§ **WHAT TO PRODUCE**
Among the lines below, a stretch begins at the one with "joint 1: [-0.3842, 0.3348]" and ends at the one with "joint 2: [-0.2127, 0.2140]". Repeat that stretch exactly, ends included.
☆ ☆ ☆
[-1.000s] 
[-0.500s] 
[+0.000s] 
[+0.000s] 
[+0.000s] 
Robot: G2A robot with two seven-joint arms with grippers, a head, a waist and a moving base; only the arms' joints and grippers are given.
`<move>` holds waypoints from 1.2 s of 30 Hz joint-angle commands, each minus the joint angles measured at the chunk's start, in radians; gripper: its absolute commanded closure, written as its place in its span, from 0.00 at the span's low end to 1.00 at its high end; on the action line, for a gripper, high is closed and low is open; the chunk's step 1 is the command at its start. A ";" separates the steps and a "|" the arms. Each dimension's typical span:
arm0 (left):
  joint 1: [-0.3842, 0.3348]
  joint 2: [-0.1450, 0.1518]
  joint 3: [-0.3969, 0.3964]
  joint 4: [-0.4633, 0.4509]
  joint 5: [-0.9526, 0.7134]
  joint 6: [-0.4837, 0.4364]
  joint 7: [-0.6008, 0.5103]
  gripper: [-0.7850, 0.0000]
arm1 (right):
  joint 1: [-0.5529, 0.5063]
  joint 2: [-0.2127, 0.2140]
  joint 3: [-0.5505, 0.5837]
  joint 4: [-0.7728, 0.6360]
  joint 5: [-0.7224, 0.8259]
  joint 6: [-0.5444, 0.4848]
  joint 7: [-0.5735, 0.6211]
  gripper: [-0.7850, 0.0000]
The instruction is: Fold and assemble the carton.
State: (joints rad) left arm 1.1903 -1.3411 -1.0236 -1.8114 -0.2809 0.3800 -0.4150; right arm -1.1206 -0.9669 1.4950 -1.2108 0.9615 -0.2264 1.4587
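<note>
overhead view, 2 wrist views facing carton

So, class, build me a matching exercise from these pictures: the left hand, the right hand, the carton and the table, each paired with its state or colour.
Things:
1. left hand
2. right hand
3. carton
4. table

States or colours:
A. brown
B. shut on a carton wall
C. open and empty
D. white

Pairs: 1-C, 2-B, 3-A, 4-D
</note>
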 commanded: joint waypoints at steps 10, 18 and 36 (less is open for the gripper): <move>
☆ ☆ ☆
§ **WRITTEN SOLUTION**
  joint 1: [-0.3842, 0.3348]
  joint 2: [-0.1450, 0.1518]
  joint 3: [-0.3969, 0.3964]
  joint 4: [-0.4633, 0.4509]
  joint 5: [-0.9526, 0.7134]
  joint 6: [-0.4837, 0.4364]
  joint 7: [-0.6008, 0.5103]
  gripper: [-0.7850, 0.0000]
arm1 (right):
  joint 1: [-0.5529, 0.5063]
  joint 2: [-0.2127, 0.2140]

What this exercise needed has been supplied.